Directions for this task: Beginning at the top of the material, repeat each line exactly, and stop once the line with "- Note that" has been written.

Exercise data:

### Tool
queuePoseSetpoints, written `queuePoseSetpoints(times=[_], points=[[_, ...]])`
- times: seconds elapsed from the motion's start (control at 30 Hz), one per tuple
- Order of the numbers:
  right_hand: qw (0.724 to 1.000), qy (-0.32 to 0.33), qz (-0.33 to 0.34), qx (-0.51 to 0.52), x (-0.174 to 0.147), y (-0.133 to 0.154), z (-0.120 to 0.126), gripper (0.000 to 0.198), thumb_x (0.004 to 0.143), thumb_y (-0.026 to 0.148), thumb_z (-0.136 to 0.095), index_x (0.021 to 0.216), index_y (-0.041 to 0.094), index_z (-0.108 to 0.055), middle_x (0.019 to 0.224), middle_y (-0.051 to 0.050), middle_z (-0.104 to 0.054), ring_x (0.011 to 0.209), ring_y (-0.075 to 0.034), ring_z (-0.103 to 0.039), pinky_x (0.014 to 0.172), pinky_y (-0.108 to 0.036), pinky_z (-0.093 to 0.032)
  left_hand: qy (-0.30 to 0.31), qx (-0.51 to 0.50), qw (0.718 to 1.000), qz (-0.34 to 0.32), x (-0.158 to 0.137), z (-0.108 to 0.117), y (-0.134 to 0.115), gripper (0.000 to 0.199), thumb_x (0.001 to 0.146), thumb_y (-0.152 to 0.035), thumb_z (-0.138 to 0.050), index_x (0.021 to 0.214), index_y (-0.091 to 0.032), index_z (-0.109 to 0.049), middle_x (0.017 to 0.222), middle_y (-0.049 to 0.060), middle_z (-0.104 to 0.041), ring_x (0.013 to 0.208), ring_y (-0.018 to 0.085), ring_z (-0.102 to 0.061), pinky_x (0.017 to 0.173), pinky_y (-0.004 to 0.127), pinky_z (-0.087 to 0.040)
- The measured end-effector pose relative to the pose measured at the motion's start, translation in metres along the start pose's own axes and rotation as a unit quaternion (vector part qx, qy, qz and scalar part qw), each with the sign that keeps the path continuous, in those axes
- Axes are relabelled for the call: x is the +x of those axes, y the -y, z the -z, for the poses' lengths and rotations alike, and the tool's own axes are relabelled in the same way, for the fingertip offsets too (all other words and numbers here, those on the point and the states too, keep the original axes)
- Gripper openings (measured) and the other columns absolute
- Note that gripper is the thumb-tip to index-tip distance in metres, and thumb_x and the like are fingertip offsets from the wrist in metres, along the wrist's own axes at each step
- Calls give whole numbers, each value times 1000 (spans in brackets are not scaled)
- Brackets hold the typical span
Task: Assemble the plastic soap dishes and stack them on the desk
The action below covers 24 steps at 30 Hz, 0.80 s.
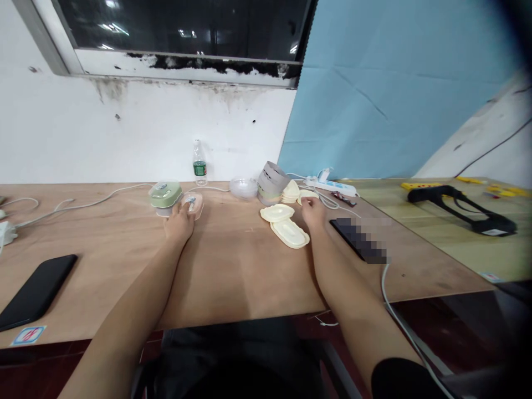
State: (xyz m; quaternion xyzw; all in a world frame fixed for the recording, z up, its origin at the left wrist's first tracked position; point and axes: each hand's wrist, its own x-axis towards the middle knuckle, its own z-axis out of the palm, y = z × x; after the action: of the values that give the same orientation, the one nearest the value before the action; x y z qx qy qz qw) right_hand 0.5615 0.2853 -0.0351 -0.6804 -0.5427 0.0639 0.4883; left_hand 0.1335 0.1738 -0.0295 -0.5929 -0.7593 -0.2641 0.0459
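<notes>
Brown wood-surfaced counter (233, 266). Left hand (178, 223) laid, fingers bent, on the near left edge of a pinkish lidded box (198, 202); whether gripping, not determinable. Just beside, on the left: pale green lidded box (165, 194). Right hand (314, 210) curled at a small cream-coloured rounded piece (308, 194); firmness of hold not determinable. Left of the right hand: two overlapping shallow cream-coloured oval trays (291, 234), flat on the counter. Behind these: cream-coloured stacked pointed pieces (290, 190), near a tilted stack of grey curved bands (271, 180). Further left: clear plastic round bowls (243, 188); upright clear bottle with green label (200, 167).
</notes>
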Motion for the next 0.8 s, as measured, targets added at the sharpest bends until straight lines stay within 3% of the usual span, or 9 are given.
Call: queuePoseSetpoints(times=[0.13,0.27,0.37,0.57,0.7,0.8], points=[[994,21,-71,-75,12,-31,3,40,80,33,-54,111,12,-66,101,-15,-68,90,-25,-62,83,-37,-45,-9,-5,1000,6,-4,0,-4,62,87,-44,-49,143,-21,-37,151,19,-27,128,37,-44,100,56,-40],[997,50,-7,-61,9,-25,-7,45,81,33,-54,120,13,-62,121,-16,-62,105,-26,-59,91,-37,-43,-43,-48,995,-70,-14,1,-15,62,87,-44,-50,142,-18,-37,148,19,-30,127,34,-46,99,48,-44],[990,121,46,-48,-1,-9,-11,45,82,38,-55,120,14,-63,114,-14,-66,102,-23,-61,89,-34,-44,1,-76,987,-141,-24,1,-26,55,88,-44,-51,137,-19,-44,146,16,-34,119,31,-53,96,44,-47],[973,202,38,-102,-13,12,-6,39,76,46,-62,98,15,-72,94,-12,-72,88,-24,-65,77,-32,-45,118,-99,958,-244,-33,-4,-35,52,88,-47,-50,133,-20,-47,143,13,-38,109,25,-59,93,39,-50],[989,140,13,-50,-14,27,-4,34,74,39,-63,95,14,-72,88,-10,-72,80,-23,-64,74,-31,-46,125,-109,954,-249,-31,-3,-33,55,90,-50,-47,135,-20,-44,141,12,-41,106,24,-60,94,39,-49],[993,84,59,56,-30,55,-7,38,79,38,-57,105,12,-68,88,-9,-70,77,-21,-62,73,-31,-48,120,-124,956,-235,-30,0,-32,61,90,-54,-44,140,-19,-38,139,13,-45,96,22,-63,94,40,-48]])
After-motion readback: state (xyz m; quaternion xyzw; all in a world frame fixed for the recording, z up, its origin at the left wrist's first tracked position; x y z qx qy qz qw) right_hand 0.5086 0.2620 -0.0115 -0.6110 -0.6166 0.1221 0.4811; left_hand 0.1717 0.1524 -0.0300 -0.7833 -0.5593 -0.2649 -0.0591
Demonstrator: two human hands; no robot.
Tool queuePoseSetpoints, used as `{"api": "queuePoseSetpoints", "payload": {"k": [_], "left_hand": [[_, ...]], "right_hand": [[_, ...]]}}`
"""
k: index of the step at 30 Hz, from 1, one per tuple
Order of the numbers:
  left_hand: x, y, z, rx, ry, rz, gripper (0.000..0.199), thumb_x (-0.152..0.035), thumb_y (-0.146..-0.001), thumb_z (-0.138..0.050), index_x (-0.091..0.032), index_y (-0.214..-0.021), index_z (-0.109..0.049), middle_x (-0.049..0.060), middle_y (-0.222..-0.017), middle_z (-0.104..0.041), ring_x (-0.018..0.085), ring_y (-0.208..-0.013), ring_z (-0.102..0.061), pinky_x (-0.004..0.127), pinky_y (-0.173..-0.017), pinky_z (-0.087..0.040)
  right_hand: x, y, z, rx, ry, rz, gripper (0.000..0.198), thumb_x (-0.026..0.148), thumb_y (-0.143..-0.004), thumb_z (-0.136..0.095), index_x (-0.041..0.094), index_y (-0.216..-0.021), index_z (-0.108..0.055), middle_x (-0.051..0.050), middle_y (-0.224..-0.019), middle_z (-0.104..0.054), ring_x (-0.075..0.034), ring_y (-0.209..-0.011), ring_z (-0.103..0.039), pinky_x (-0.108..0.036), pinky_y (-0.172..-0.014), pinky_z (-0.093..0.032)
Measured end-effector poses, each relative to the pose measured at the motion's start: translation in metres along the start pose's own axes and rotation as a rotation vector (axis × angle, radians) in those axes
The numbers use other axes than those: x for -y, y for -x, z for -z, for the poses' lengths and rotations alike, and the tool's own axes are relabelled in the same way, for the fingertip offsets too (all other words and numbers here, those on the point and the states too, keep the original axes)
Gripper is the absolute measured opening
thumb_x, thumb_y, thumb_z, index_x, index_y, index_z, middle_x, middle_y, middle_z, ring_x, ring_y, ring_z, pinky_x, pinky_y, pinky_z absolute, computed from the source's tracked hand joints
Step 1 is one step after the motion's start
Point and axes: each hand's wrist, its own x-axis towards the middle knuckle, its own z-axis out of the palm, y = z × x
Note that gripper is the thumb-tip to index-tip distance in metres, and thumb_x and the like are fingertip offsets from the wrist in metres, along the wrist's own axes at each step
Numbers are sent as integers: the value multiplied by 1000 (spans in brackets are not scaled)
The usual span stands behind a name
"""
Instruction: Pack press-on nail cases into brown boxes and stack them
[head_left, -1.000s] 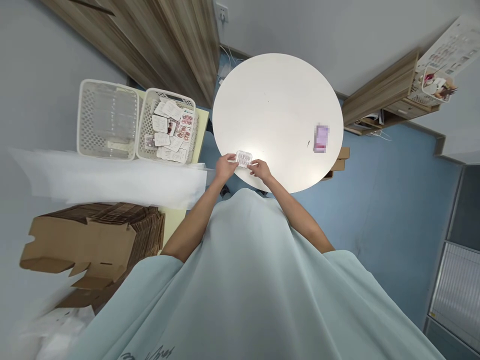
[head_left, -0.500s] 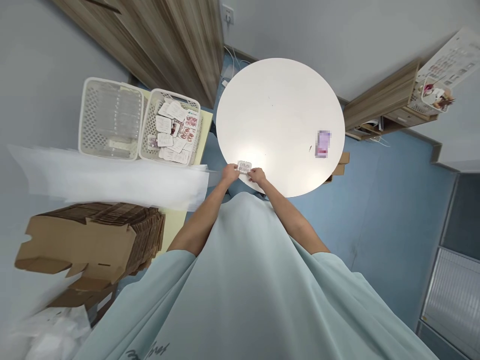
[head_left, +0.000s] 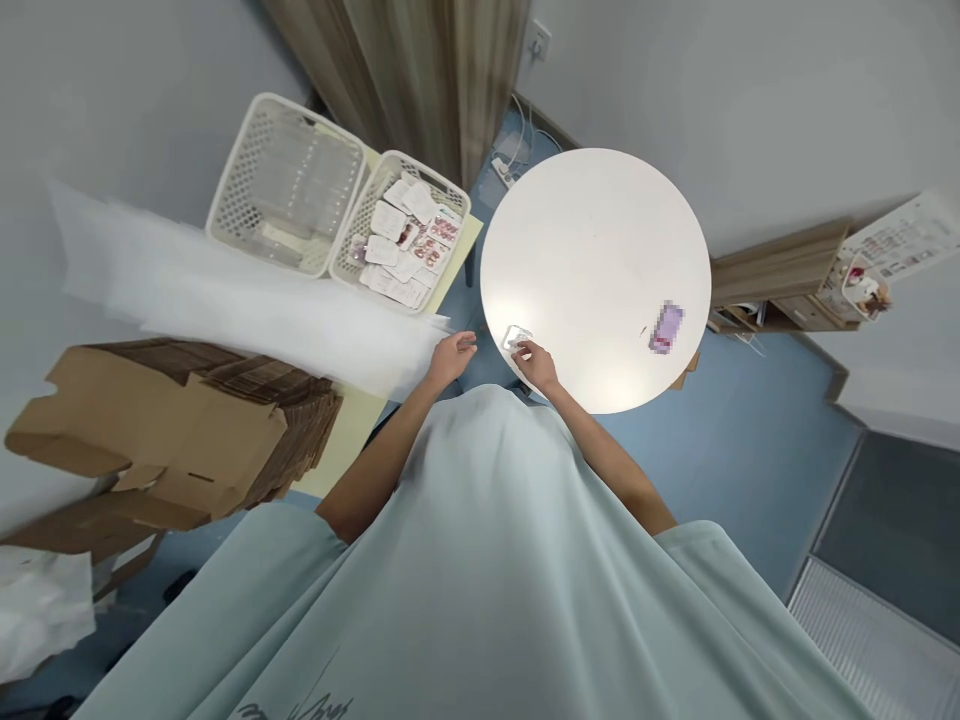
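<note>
A small whitish blister-like pack (head_left: 515,336) lies at the near left edge of the round white table (head_left: 592,240). My right hand (head_left: 535,366) pinches its near right side, and its fingers cover part of it. What the pack contains is too small to make out. My left hand (head_left: 451,358) is off the table, left of its edge, with fingers stretched out and nothing in them. Near that hand is the end of a long stack of white translucent sheets (head_left: 247,310).
To the left stand a white basket (head_left: 346,262) of carded packs and another basket (head_left: 225,205) holding clear plastic trays. Folded cardboard boxes (head_left: 187,430) are stacked nearer me. A blurred purple item (head_left: 667,327) lies on the table's right side. Beyond is a wooden cabinet (head_left: 787,265).
My left hand has let go of the pack and drawn away from the table. My right hand stays at the pack. The whole view has turned with my head.
</note>
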Motion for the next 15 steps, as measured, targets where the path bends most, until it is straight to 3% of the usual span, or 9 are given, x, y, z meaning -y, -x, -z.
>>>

Result for this task:
### Tool
queuePoseSetpoints, written `queuePoseSetpoints(times=[_], points=[[_, ...]])`
- times: seconds elapsed from the motion's start (control at 30 Hz), one per tuple
- Order of the numbers:
  right_hand: qw (0.724 to 1.000), qy (-0.32 to 0.33), qz (-0.33 to 0.34), qx (-0.51 to 0.52), x (-0.174 to 0.147), y (-0.133 to 0.154), z (-0.120 to 0.126), gripper (0.000 to 0.198), thumb_x (0.004 to 0.143), thumb_y (-0.026 to 0.148), thumb_z (-0.136 to 0.095), index_x (0.021 to 0.216), index_y (-0.041 to 0.094), index_z (-0.108 to 0.055), middle_x (0.019 to 0.224), middle_y (-0.051 to 0.050), middle_z (-0.104 to 0.054), ring_x (0.011 to 0.209), ring_y (-0.075 to 0.034), ring_z (-0.103 to 0.039), pinky_x (0.014 to 0.172), pinky_y (-0.108 to 0.036), pinky_z (-0.093 to 0.032)
  left_hand: qy (-0.30 to 0.31), qx (-0.51 to 0.50), qw (0.718 to 1.000), qz (-0.34 to 0.32), x (-0.158 to 0.137), z (-0.108 to 0.117), y (-0.134 to 0.115), gripper (0.000 to 0.199), thumb_x (0.001 to 0.146), thumb_y (-0.152 to 0.035), thumb_z (-0.138 to 0.050), index_x (0.021 to 0.214), index_y (-0.091 to 0.032), index_z (-0.109 to 0.049), middle_x (0.017 to 0.222), middle_y (-0.049 to 0.060), middle_z (-0.104 to 0.041), ring_x (0.013 to 0.208), ring_y (-0.018 to 0.085), ring_z (-0.102 to 0.061), pinky_x (0.017 to 0.173), pinky_y (-0.004 to 0.127), pinky_z (-0.087 to 0.040)
- The measured end-effector pose relative to the pose measured at the motion's start, translation in metres along the start pose's own axes and rotation as a unit quaternion (vector part qx, qy, qz and scalar part qw), each with the sign that keeps the path continuous, in those axes
- Axes are relabelled for the call: x is the +x of those axes, y the -y, z the -z, for the poses' lengths and rotations alike, and the tool's own axes are relabelled in the same way, for the fingertip offsets too (all other words and numbers here, those on the point and the states too, keep the original axes)
- Gripper openings (measured) and the other columns absolute
- Note that gripper is the thumb-tip to index-tip distance in metres, and thumb_x and the like are fingertip offsets from the wrist in metres, along the wrist's own axes at each step

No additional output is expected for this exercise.